三浦ゆえ/フリーエディター・ライター。お茶の水女子大卒業後、出版社勤務を経て独立。『女医が教える本当に気持ちのいいセックス』シリーズの編集協力をはじめ、女性の性と生をテーマに編集・執筆を行う。著書に『セックスペディア−平成女子性欲事典̶』がある 撮影:林和也
「一徹」「女女官」「キスフレ」「セカンドバージン」…これらのキーワード、あなたはわかるだろうか? あ~ら行まで女性の性に関するトレンドワードを収録した『セックスペディア― 平成女子性欲事典―』。内容の生々しさが話題を呼んでいるが、購入者の多くはなんと女性! …近年の女性は性に対して積極的なのだろうか?  知られざる“女性の性欲事情”について、著者の三浦ゆえさんに話を聞いてみた。

「性にまつわる情報が行き届いている層と、そうでない層との二極化が起こっています。様々な事象を取り上げ、女性にとって選択肢が多くなったことや、半面、行為にはリスクも伴うことを伝えたかったんです」

三浦さんは「女性だって生物だから、性欲は当然ある」と前置きし、こう続ける。

「性欲の強さには個人差がありますが、自らの意思で満たしている人は性的意識が高め。彼女たちはパートナーを積極的に探す行動力があり、セックスを楽しむ“引き出し”を豊富に持っています」

自らの性欲を肯定して楽しむ女性が増えている証拠に、近年、女性向けAVや官能小説など、女性目線の綿密なストーリーが描かれたコンテンツが花盛りだ。

「『男性からやさしく大切に扱われること』は女性が求めるファンタジーで、多くの作品に反映されています」

しかし女性は男性とは異なり、AVを“おかず”にするわけではないそう。

「コンテンツからイマジネーションを得て、後でヒロインを自分に置き換えたり、物語を微調整したりして楽しむ女性が多いようです」

相模ゴム工業の調査「ニッポンのセックス」(2013年)によると、女性が1カ月にセルフケアをする回数は、20代で2.2回、30代で1.1回、平均値は0.9回だという。

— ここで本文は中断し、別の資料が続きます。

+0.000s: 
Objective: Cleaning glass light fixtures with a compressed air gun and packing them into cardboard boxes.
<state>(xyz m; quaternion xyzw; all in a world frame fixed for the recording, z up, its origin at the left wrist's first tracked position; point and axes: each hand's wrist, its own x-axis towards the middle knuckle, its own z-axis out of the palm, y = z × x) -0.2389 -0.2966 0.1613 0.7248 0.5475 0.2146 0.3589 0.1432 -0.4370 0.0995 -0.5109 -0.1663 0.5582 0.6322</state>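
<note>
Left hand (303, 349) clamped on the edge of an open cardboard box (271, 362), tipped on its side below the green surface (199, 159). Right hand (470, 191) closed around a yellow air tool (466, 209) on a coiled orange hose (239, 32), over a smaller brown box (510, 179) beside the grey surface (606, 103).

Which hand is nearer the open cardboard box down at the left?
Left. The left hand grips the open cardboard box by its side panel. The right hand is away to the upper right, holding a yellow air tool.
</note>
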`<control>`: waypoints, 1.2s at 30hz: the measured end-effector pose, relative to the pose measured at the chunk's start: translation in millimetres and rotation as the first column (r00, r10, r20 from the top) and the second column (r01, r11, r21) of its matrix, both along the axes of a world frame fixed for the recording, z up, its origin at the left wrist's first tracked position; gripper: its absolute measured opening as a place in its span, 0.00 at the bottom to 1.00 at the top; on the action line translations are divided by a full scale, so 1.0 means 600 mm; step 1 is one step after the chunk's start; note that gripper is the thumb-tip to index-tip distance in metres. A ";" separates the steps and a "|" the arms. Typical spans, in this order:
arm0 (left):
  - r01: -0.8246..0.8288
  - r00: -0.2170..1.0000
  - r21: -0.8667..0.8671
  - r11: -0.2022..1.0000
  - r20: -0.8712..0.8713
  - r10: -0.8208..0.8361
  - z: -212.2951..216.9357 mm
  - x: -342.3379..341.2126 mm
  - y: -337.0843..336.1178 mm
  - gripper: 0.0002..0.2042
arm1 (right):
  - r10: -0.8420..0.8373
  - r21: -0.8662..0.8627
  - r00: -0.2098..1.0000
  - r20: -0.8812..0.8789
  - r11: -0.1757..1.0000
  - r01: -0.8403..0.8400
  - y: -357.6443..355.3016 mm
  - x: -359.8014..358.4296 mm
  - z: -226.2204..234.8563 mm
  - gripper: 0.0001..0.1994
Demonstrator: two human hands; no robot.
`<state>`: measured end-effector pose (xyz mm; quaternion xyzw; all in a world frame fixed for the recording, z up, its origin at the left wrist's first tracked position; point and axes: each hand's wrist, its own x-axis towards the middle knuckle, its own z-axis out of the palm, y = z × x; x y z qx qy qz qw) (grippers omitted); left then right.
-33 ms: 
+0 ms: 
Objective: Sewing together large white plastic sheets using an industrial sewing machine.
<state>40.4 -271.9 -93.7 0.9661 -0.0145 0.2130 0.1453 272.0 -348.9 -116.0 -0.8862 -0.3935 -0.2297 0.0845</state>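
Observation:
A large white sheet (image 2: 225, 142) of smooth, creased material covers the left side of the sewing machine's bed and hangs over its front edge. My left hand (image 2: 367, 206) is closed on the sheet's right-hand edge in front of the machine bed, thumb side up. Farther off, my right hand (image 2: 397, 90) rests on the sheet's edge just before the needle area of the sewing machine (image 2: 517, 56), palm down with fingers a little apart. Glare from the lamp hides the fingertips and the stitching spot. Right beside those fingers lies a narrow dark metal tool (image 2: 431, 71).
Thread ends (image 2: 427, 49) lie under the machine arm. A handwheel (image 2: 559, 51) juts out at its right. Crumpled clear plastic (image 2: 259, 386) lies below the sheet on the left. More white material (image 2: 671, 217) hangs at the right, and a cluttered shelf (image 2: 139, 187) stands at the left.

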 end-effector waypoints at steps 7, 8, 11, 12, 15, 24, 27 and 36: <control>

「少なめに申告した女性が多そうですが、ネット通販や量販店などで気兼ねなくグッズを買えるようになっています。セルフケアのハードルは下がり、方法も多様化していることは間違いないと思います」

昨年、TENGAが女性向けグッズ「iroha」を発売したが、公式サイトによると、発売後2週間で一時品薄状態に。そのまま2013年上半期のAmazonアダルトグッズランキングのローター部門で1位を記録するなど、“女性向け”セルフケアアイテムの裾野は確実に広がっていると見ていいだろう。

「性に積極的な女性は目立つようになりましたが、男性が『チャンスだ!』と勘違いするのはどうなのかな…(笑)。自分の性的嗜好を掘り下げた女性ほど好き嫌いが明確ですから、落とすのは難しいはず」
 
未知なる女性の性欲の一端を垣間見るためにも、一度女性向け作品を鑑賞するのも手かも!?